**Problem statement**
Each line below must be reproduced exactly as it stands. Pictures stay out of the copy.

§ §

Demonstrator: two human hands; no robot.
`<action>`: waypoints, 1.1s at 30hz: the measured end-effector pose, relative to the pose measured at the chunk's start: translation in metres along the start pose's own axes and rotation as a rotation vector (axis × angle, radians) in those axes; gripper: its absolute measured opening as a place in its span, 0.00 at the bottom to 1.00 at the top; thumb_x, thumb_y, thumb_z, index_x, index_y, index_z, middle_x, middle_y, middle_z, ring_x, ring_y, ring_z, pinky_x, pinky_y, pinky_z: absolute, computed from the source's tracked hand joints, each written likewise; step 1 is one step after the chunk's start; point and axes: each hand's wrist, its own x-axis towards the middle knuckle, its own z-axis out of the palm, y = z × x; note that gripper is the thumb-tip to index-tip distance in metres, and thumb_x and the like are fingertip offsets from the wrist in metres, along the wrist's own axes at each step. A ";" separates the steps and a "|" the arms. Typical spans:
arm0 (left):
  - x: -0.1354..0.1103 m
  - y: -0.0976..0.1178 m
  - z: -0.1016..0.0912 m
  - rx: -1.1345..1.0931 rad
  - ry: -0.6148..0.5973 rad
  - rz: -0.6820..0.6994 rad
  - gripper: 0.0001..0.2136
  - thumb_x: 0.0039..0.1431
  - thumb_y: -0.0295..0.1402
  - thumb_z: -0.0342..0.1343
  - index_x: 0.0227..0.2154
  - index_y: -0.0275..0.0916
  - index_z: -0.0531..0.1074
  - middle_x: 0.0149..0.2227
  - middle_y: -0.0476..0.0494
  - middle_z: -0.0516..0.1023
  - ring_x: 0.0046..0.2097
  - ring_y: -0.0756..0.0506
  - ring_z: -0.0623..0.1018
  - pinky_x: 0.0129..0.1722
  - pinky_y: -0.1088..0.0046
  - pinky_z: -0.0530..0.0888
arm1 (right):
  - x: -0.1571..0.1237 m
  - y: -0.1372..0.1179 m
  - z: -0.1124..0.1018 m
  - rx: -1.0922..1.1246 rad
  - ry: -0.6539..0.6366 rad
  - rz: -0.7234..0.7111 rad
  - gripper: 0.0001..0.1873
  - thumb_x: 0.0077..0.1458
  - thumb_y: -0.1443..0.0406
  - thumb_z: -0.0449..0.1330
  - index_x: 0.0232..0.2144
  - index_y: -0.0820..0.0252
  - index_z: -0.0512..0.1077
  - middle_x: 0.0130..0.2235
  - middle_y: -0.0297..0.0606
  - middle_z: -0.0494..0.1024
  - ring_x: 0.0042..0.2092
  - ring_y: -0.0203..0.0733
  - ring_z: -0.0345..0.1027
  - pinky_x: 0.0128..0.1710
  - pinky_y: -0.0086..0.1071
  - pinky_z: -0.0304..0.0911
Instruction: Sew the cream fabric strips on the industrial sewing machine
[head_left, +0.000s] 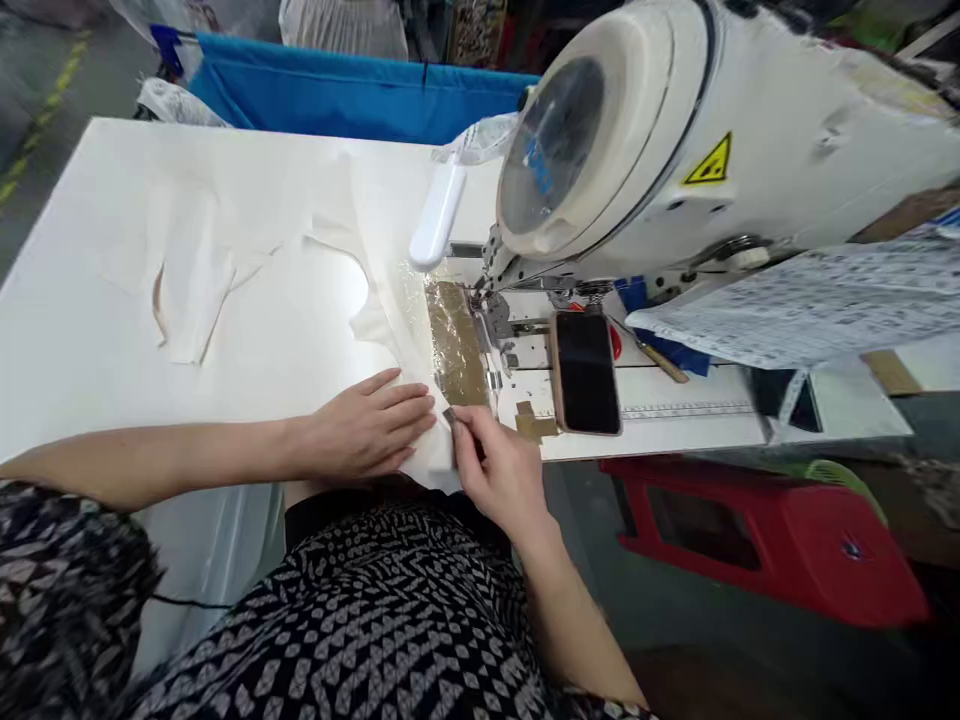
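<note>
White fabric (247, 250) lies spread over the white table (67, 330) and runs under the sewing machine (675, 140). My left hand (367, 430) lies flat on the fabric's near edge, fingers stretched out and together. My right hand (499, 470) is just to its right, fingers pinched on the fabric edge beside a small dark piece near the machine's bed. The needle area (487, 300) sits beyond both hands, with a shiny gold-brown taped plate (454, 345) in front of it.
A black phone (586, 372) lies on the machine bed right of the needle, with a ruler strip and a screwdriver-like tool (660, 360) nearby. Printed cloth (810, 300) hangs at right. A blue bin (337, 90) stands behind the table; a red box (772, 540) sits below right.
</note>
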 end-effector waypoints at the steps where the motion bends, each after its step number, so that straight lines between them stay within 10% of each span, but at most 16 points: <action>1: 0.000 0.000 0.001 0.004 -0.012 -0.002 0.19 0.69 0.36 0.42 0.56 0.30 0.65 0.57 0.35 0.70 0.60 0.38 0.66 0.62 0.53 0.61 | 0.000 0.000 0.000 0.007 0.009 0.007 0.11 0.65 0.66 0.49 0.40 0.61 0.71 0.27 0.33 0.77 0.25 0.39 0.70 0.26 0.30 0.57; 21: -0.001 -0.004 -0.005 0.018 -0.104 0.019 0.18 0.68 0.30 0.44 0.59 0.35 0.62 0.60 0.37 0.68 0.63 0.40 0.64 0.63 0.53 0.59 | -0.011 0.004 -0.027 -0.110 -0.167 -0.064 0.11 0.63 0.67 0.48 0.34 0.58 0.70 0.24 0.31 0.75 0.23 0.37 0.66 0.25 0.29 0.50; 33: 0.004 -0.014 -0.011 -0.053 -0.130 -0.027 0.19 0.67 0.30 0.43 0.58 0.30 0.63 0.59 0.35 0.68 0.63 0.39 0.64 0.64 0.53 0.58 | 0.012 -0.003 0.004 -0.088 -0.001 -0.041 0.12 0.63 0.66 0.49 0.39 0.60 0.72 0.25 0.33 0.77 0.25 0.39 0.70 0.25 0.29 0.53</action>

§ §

**Solution to this exercise**
Demonstrator: two human hands; no robot.
`<action>`: waypoints, 1.1s at 30hz: the measured end-effector pose, relative to the pose measured at the chunk's start: translation in metres along the start pose's own axes and rotation as a rotation vector (axis × angle, radians) in those axes; gripper: its absolute measured opening as a place in its span, 0.00 at the bottom to 1.00 at the top; thumb_x, thumb_y, thumb_z, index_x, index_y, index_z, middle_x, middle_y, middle_z, ring_x, ring_y, ring_z, pinky_x, pinky_y, pinky_z: absolute, computed from the source's tracked hand joints, each written likewise; step 1 is one step after the chunk's start; point and axes: each hand's wrist, its own x-axis towards the middle knuckle, its own z-axis out of the palm, y = z × x; note that gripper is the thumb-tip to index-tip distance in metres, and thumb_x and the like are fingertip offsets from the wrist in metres, along the wrist's own axes at each step. A ";" separates the steps and a "|" the arms. Typical spans:
arm0 (left):
  - x: -0.1354..0.1103 m
  - y: -0.0976..0.1178 m
  - z: -0.1016..0.0912 m
  - rx: -1.1345..1.0931 rad
  - ry: -0.6148..0.5973 rad
  - rz: -0.6820..0.6994 rad
  - gripper: 0.0001..0.2136
  - thumb_x: 0.0039..0.1431
  - thumb_y: -0.0295..0.1402
  - thumb_z: -0.0342..0.1343
  - index_x: 0.0227..0.2154
  - index_y: -0.0275..0.0916
  - index_z: -0.0531..0.1074
  - middle_x: 0.0149..0.2227
  - middle_y: -0.0476..0.0494
  - middle_z: -0.0516..0.1023
  - ring_x: 0.0046..0.2097
  - ring_y: -0.0756..0.0506
  - ring_z: -0.0623..0.1018
  - pinky_x: 0.0129..0.1722
  - pinky_y: -0.1088..0.0046
  - pinky_z: -0.0530..0.0888
arm1 (right):
  - x: -0.1571..0.1237 m
  - y: -0.1372..0.1179 m
  - z: -0.1124..0.1018 m
  - rx: -1.0922..1.1246 rad
  - ry: -0.6539..0.6366 rad
  - rz: -0.7234..0.7111 rad
  - gripper: 0.0001..0.1873
  - thumb_x: 0.0077..0.1458
  - thumb_y: -0.1443..0.0406
  - thumb_z: -0.0449..0.1330
  - index_x: 0.0232..0.2144
  - index_y: -0.0820..0.0252
  - index_z: -0.0512..0.1077
  - middle_x: 0.0130..0.2235
  - middle_y: -0.0297..0.0606
  - middle_z: -0.0494..0.1024
  - ring_x: 0.0042..0.2092
  - ring_y: -0.0203..0.0733
  - ring_z: -0.0345..0.1027
  - pinky_x: 0.0128..0.1710
  - pinky_y: -0.0086..0.1071
  - pinky_z: -0.0304..0.0911
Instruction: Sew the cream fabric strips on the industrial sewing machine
[head_left, +0.000s] 
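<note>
White fabric (247, 250) lies spread over the white table (67, 330) and runs under the sewing machine (675, 140). My left hand (367, 430) lies flat on the fabric's near edge, fingers stretched out and together. My right hand (499, 470) is just to its right, fingers pinched on the fabric edge beside a small dark piece near the machine's bed. The needle area (487, 300) sits beyond both hands, with a shiny gold-brown taped plate (454, 345) in front of it.
A black phone (586, 372) lies on the machine bed right of the needle, with a ruler strip and a screwdriver-like tool (660, 360) nearby. Printed cloth (810, 300) hangs at right. A blue bin (337, 90) stands behind the table; a red box (772, 540) sits below right.
</note>
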 end-effector waypoints at the steps where the motion bends, each after its step number, so that straight lines between them stay within 10% of each span, but at most 16 points: <action>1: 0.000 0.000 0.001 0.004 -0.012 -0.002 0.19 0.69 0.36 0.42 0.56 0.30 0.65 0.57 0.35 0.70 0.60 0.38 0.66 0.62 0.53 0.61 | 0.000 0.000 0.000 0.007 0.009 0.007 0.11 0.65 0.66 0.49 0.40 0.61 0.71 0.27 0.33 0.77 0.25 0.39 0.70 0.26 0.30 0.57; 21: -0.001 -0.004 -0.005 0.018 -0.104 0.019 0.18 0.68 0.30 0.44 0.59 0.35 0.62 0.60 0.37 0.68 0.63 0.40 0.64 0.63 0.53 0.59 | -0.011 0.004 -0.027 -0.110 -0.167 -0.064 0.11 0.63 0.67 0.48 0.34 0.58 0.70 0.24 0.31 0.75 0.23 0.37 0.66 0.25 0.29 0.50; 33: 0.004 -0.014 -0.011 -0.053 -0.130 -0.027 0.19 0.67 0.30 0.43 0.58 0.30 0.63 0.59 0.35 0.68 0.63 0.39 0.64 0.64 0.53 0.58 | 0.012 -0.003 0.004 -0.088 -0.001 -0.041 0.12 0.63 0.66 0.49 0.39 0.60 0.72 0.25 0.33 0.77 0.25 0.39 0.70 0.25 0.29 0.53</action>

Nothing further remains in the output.